A Summer List for Our Son

Reading is one of the most important skills a person can develop, for from it flows the ability to gain a certain level of knowledge one needs in any given area all on ones own. Like any skill, there are varying levels, and the earlier you start working at it the better. This is why we've baited our son to read good works this summer - both fiction and non-fiction - because learning never stops when you're home-schooling.
His daily reading chart with books listed on right

Here's the list of books we've asked him to read this summer. He reads 30 minutes a day from this list, and then 10 minutes from the church history series listed at the end.

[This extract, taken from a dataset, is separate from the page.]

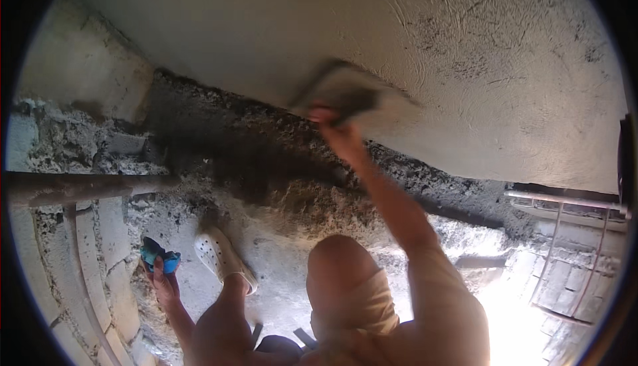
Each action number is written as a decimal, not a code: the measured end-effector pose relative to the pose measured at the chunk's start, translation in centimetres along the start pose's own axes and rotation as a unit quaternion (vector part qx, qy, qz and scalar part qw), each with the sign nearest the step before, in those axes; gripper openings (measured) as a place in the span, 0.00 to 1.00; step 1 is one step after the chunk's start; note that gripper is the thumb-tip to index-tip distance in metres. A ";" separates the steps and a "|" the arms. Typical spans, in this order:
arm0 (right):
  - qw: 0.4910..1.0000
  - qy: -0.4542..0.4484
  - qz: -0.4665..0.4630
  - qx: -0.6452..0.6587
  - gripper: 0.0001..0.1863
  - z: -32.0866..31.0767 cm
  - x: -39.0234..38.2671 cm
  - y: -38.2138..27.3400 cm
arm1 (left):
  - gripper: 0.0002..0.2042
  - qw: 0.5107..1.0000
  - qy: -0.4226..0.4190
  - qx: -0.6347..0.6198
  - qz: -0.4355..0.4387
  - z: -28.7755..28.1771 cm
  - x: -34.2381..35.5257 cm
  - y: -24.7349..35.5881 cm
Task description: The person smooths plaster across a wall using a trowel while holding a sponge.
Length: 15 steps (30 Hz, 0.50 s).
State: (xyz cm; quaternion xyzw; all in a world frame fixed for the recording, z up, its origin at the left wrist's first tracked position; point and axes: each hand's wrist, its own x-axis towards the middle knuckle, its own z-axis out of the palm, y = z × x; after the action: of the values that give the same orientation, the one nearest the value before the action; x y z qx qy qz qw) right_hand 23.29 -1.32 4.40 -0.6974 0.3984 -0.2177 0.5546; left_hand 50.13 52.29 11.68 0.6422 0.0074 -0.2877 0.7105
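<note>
My right hand (332, 126) grips a flat plastering float (359, 97), blurred by motion, against the grey plastered wall (498, 53) in the upper part of the view. The plaster is smooth toward the left and rougher with ridges at upper right. A rough, dark strip (252, 153) runs along the plaster's lower edge, below the float. My left hand (166, 276) holds a crumpled turquoise-blue sponge or cloth (159, 254) low on the left, beside my foot in a white perforated clog (214, 253). My bare knee (342, 266) is at lower centre.
A dark horizontal pipe (80, 186) crosses the left side, with block masonry (109, 253) beside and below it. A metal frame of bars (565, 200) stands at the right beside bright light. A rough concrete surface (272, 266) lies around my foot.
</note>
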 end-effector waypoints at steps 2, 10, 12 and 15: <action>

  1. Ethan Allen and the Green Mountain Boys by Robert N. Webb
  2. Just So Stories - by Rudyard Kipling
  3. Otto of the Silver Hand - by Howard Pyle
  4. Five Little Peppers and How they Grew by Margaret Sidney
  5. Child of the King - by Bill Bright and M. R. Wells

I've also bribed him to read through a church history series called History Lives. We'll go to Magic Springs at the end of the summer if he makes it through the remaining four.

Wider view with Davinci's painting over his bed. What 7 year old doesn't have this setup?
This doesn't take into account the other books he's reading on his own, like re-reading the 3-volume "Operation Red Jericho" series, The Borrowers, various volumes from the Little House series and re-readings of multiple illustrated classics.

Make sure to take some time to pick up some good books this summer. Even if you only read a few pages a day, you'll find that it does something good for the soul. and by the end of the summer, you could have knocked out a large volume, which is a pretty satisfying accomplishment. It's also a great way to keep away from watching too much TV, as Lebron James has learned. And hey, who doesn't want to be like Lebron?

1 comment:

John and Pam Majors said...

A heard a man say he preferred reading to movies because the pictures were better.